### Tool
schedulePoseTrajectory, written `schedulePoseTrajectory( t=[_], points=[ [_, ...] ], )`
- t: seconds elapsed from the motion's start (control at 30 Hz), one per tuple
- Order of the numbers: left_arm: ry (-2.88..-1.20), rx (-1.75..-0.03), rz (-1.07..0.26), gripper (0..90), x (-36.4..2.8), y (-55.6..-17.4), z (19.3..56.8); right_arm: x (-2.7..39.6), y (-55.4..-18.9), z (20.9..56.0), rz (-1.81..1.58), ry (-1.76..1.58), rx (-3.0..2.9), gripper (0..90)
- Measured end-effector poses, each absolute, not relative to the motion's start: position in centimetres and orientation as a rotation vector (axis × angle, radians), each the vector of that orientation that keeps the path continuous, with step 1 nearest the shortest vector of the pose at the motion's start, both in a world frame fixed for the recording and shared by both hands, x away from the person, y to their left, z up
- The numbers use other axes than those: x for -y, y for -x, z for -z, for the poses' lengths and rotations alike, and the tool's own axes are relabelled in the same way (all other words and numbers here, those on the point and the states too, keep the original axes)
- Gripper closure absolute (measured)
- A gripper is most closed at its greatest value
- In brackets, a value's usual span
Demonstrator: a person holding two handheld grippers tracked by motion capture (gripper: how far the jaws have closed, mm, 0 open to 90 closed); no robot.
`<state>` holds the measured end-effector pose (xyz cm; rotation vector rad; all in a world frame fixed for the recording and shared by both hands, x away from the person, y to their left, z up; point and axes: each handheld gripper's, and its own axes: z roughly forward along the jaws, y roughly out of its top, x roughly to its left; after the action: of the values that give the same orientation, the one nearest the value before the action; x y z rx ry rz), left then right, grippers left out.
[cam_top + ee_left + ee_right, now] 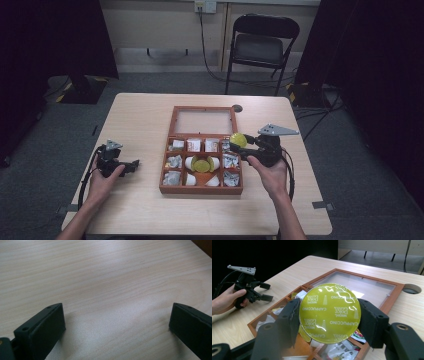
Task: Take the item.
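Right gripper (329, 315), jaws closed on the rim of a yellow-lidded coffee capsule (330, 313) above the wooden box (392, 296): edge-only grip may let the capsule slip and drop into the compartments below.

surface: we see a pale wood-grain worktop (150, 210) with a round cable hole (237, 108) near its far edge | on it: we find an open wooden box (172, 150) lying about mid-worktop, its glazed lid (204, 121) flat toward the far side | compartments hold what we take for sachets, too small to tell
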<state>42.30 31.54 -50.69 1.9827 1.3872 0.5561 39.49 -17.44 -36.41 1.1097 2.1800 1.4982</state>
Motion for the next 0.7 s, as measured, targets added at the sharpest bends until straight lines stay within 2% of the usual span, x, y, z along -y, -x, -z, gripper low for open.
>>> schedulePoseTrajectory(
  t=[0.7],
  points=[
    [-1.982, -1.387, -0.555, 0.0, -31.5, -42.2, 50.7, 21.6, -39.7, 35.8, -1.505, -1.167, -2.082, 38.8]
  ],
)
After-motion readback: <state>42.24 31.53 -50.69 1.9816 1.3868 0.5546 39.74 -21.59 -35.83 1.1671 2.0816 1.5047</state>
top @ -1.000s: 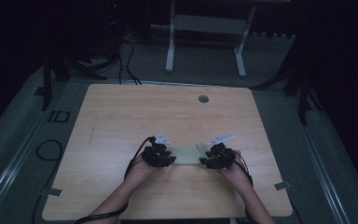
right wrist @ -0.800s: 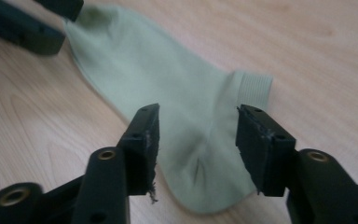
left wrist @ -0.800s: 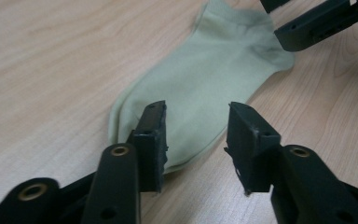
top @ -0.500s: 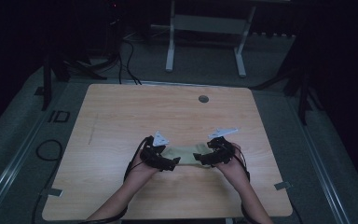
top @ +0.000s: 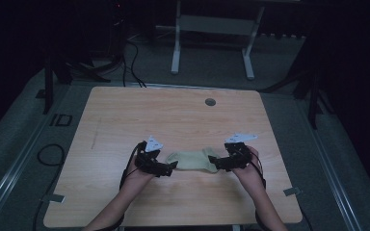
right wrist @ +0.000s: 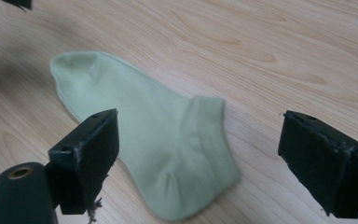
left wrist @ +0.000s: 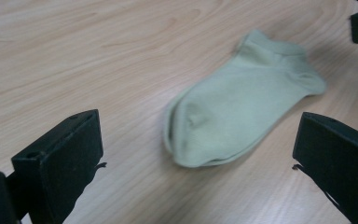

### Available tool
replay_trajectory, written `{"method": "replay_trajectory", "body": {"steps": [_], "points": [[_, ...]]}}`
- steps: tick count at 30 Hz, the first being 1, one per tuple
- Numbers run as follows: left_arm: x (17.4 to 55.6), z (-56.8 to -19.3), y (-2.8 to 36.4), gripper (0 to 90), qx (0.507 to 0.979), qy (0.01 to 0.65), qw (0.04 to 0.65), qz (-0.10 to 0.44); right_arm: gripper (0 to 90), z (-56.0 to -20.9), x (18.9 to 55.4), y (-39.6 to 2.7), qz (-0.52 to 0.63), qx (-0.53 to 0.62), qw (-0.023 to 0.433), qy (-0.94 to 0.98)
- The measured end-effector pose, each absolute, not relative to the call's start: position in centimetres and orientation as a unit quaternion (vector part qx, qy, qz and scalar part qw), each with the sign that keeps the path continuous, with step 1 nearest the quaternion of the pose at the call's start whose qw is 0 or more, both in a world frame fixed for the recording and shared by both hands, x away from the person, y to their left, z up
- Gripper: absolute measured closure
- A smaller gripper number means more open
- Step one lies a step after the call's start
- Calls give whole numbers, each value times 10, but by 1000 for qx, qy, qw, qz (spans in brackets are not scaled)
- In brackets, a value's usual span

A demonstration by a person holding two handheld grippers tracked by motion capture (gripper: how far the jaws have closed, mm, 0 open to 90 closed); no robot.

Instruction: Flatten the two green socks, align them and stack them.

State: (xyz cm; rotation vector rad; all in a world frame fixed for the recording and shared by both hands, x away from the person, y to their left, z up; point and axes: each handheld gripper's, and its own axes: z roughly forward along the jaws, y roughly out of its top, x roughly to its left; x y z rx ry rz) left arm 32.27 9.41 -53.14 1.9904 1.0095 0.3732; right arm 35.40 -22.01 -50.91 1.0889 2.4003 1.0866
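Dim room around us, dark floor, and a pale wooden table [top: 125, 120] lit in the middle. On it we see a light green sock [top: 192, 160] lying flat near the front edge, its long axis running across the table from side to side, toe end toward our left claw [top: 172, 166] and cuff and heel toward our right claw [top: 213, 160]. It sits between the two claws, just beside each. Both claws have just been opening and now stand released, jaws wide, neither pressing on the sock. A small round grommet [top: 210, 102] sits well apart near the far edge. The sock looks short, ankle-cut, slightly creased at the heel.
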Motion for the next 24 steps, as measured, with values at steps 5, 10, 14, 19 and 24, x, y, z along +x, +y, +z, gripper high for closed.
{"method": "replay_trajectory", "body": {"steps": [5,10,14,19,24], "points": [[320,-532,102,17,790,408,434,143,124,-510,350,-229,381,378,150,831],[314,-535,115,17,792,411,426,149,123,-514,345,-239,378,371,163,832],[308,-539,127,17,789,411,430,151,123,-515,342,-248,385,373,165,828],[298,-544,142,17,788,422,415,170,123,-517,339,-258,388,375,165,826],[285,-544,155,17,785,426,411,183,123,-521,335,-265,383,381,169,825]]}}
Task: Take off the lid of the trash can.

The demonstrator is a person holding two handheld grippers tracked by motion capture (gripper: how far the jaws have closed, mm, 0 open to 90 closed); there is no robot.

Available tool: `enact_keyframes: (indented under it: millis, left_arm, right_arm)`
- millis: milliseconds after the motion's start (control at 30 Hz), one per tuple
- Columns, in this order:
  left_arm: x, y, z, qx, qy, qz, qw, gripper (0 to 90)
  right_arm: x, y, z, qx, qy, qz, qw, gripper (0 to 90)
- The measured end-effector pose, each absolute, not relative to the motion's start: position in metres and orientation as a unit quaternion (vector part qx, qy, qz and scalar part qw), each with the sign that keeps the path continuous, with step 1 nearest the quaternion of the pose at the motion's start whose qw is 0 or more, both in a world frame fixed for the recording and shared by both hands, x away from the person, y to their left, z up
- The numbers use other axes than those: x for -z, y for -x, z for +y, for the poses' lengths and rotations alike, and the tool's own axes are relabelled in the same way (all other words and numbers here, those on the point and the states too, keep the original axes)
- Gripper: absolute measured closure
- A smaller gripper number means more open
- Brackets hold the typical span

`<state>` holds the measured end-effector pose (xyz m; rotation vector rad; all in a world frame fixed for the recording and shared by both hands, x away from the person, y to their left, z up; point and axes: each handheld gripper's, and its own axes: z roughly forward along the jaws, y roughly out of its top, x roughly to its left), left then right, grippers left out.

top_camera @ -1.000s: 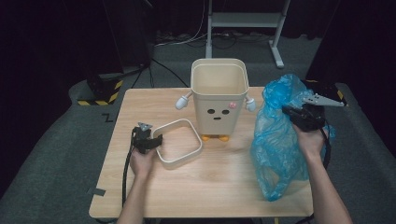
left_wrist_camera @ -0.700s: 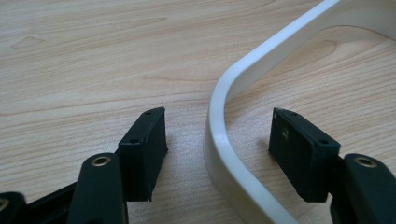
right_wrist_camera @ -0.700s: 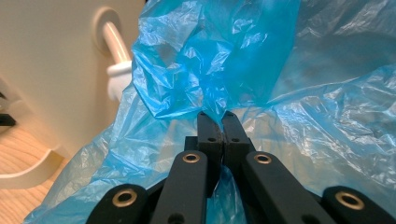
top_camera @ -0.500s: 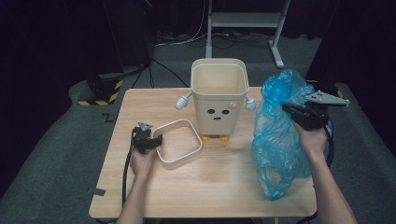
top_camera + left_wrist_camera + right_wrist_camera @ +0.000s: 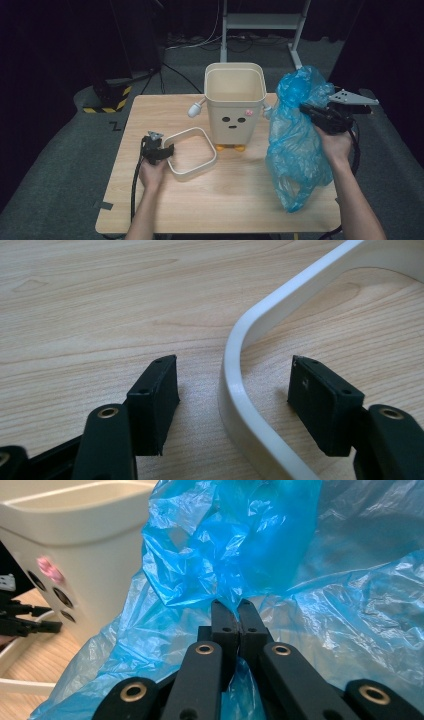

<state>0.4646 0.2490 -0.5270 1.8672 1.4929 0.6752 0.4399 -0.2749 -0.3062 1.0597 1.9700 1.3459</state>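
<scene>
Pinching a crumpled fold of the blue plastic bag (image 5: pixel 235 555) between jaws pressed tight together, right gripper (image 5: pixel 238 611) held up at the table's right side, beside the cream bin (image 5: pixel 234 102); bag (image 5: pixel 297 140) hanging from that pinch, lower end draped down to the wooden table (image 5: pixel 220 200) near its right front corner, upper part bunched close to the bin's right wall

Straddling one rounded corner of the white square ring (image 5: pixel 250 390), left gripper (image 5: pixel 235 395) low on the tabletop, jaws spread, one pad on each side of the rim and neither pad touching it

Lying flat on the table, ring (image 5: pixel 192 152) just left of the bin's orange feet, left gripper (image 5: pixel 157 150) at its near-left corner

Standing upright at the table's back middle, bin open-topped, painted face toward the person, small pink mark on its front
</scene>
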Motion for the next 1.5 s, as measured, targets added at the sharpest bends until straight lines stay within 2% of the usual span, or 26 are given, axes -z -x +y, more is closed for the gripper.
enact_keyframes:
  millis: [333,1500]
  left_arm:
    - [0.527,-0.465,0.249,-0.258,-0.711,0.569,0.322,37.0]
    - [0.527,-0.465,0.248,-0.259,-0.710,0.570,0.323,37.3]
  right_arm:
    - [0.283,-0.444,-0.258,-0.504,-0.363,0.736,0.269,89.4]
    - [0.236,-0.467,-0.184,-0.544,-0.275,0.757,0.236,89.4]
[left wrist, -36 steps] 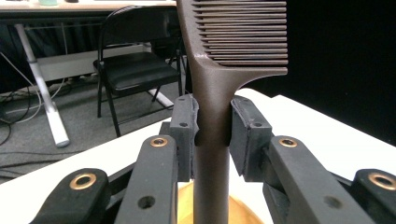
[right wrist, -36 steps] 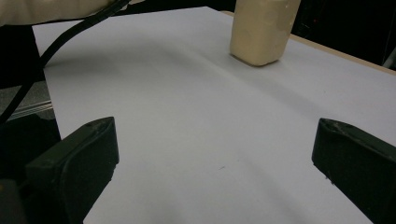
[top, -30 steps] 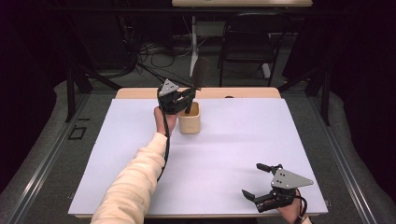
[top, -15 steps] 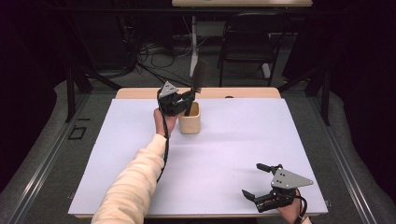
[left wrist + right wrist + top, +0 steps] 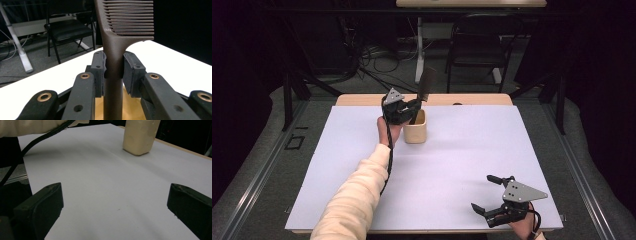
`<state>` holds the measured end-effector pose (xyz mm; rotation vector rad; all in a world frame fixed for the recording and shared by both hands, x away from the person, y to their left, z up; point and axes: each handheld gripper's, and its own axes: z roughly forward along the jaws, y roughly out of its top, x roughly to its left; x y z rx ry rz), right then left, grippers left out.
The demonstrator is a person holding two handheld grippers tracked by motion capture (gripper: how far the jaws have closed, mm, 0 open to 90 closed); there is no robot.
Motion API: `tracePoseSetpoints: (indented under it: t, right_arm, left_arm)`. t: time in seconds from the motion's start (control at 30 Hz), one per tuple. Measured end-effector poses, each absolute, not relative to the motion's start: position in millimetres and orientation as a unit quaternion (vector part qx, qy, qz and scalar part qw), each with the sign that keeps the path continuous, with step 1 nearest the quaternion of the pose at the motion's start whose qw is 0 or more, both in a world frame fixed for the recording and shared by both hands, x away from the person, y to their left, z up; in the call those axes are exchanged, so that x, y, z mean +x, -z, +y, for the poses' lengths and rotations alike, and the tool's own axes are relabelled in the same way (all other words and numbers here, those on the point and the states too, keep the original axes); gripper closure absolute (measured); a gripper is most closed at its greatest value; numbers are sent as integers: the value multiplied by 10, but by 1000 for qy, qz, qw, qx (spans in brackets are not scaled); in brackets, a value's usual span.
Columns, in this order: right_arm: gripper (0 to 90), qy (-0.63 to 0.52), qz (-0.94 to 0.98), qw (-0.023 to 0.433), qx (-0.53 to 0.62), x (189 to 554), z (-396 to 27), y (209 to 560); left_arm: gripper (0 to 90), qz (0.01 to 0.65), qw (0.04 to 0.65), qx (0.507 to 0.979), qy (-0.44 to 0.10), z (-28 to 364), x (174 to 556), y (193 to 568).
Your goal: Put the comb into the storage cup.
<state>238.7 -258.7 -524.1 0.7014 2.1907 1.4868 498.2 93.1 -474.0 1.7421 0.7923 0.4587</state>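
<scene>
Item: dark comb (image 5: pixel 113 50), upright, handle pinched between the left gripper (image 5: pixel 404 107) jaws, lower end inside the tan cup (image 5: pixel 416 131) at upper centre of the tabletop (image 5: pixel 462 150). Right gripper (image 5: pixel 492 196): lower right, jaws spread, empty. Handling, judged: keep comb vertical, clear of the cup rim.

On the bench (image 5: pixel 447 165) the cup (image 5: pixel 415 129) stands toward the far edge, a little left of the middle. My left claw (image 5: pixel 411 107) is over the cup's left rim, clamped on the comb (image 5: pixel 426 86), which stands upright with its handle down in the cup. My right claw (image 5: pixel 486 192) rests spread wide at the near right corner, well apart from the cup.
</scene>
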Motion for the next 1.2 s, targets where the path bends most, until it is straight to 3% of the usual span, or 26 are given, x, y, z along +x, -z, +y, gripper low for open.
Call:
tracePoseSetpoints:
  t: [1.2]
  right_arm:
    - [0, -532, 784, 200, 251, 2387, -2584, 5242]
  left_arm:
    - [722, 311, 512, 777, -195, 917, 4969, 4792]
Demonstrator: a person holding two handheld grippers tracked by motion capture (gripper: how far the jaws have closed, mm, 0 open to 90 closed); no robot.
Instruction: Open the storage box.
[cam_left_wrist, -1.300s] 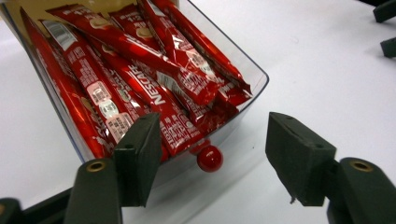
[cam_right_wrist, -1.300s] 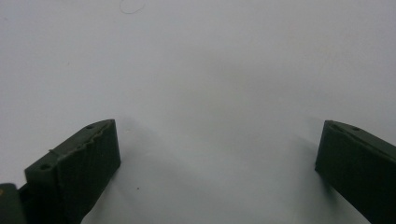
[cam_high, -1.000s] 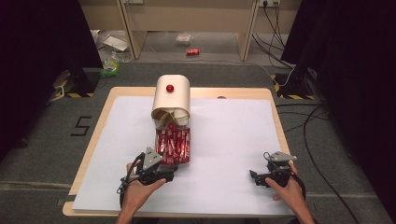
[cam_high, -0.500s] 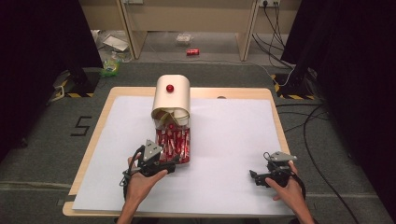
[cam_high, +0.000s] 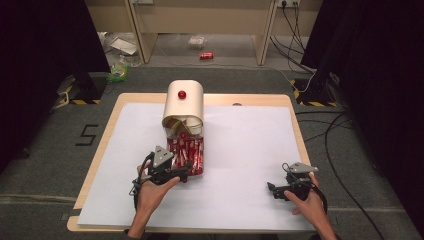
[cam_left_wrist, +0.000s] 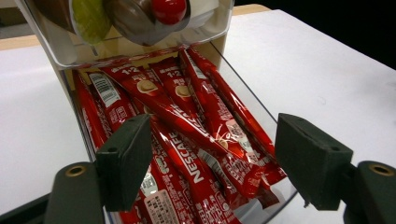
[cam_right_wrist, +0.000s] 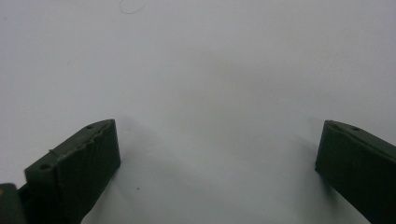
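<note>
Your left gripper (cam_left_wrist: 210, 168) fingers sit spread over the red foil coffee sachets (cam_left_wrist: 187, 140); your right gripper (cam_right_wrist: 219, 172) fingers are spread above the white counter (cam_right_wrist: 210, 60).

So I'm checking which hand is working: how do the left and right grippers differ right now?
The left gripper is at the tray of red sachets, its jaws straddling them; the right gripper rests on bare white table. The left points toward the dispenser; the right points sideways. Both are open and hold nothing.
</note>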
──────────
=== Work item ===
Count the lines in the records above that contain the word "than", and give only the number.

=== Answer below ===
2